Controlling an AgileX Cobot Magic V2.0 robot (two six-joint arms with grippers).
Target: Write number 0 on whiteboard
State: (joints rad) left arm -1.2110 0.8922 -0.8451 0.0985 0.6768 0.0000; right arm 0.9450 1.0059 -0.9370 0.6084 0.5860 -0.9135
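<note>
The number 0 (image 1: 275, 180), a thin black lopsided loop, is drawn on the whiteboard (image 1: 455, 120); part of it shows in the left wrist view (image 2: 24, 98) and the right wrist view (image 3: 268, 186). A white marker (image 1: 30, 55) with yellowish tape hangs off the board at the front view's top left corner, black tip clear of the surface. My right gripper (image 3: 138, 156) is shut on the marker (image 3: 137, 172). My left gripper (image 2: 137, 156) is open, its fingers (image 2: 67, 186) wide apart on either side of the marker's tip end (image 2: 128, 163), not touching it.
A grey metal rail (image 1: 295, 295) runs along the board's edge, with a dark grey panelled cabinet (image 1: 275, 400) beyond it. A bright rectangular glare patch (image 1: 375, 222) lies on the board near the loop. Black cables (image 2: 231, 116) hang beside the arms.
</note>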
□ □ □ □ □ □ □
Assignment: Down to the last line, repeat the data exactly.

Written solution:
Controlling an AgileX Cobot Magic V2.0 robot (two six-joint arms with grippers).
Target: Write number 0 on whiteboard
State: (joints rad) left arm -1.2110 0.8922 -0.8451 0.0985 0.6768 0.0000; right arm 0.9450 1.0059 -0.9370 0.6084 0.5860 -0.9135
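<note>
The number 0 (image 1: 275, 180), a thin black lopsided loop, is drawn on the whiteboard (image 1: 455, 120); part of it shows in the left wrist view (image 2: 24, 98) and the right wrist view (image 3: 268, 186). A white marker (image 1: 30, 55) with yellowish tape hangs off the board at the front view's top left corner, black tip clear of the surface. My right gripper (image 3: 138, 156) is shut on the marker (image 3: 137, 172). My left gripper (image 2: 137, 156) is open, its fingers (image 2: 67, 186) wide apart on either side of the marker's tip end (image 2: 128, 163), not touching it.
A grey metal rail (image 1: 295, 295) runs along the board's edge, with a dark grey panelled cabinet (image 1: 275, 400) beyond it. A bright rectangular glare patch (image 1: 375, 222) lies on the board near the loop. Black cables (image 2: 231, 116) hang beside the arms.
</note>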

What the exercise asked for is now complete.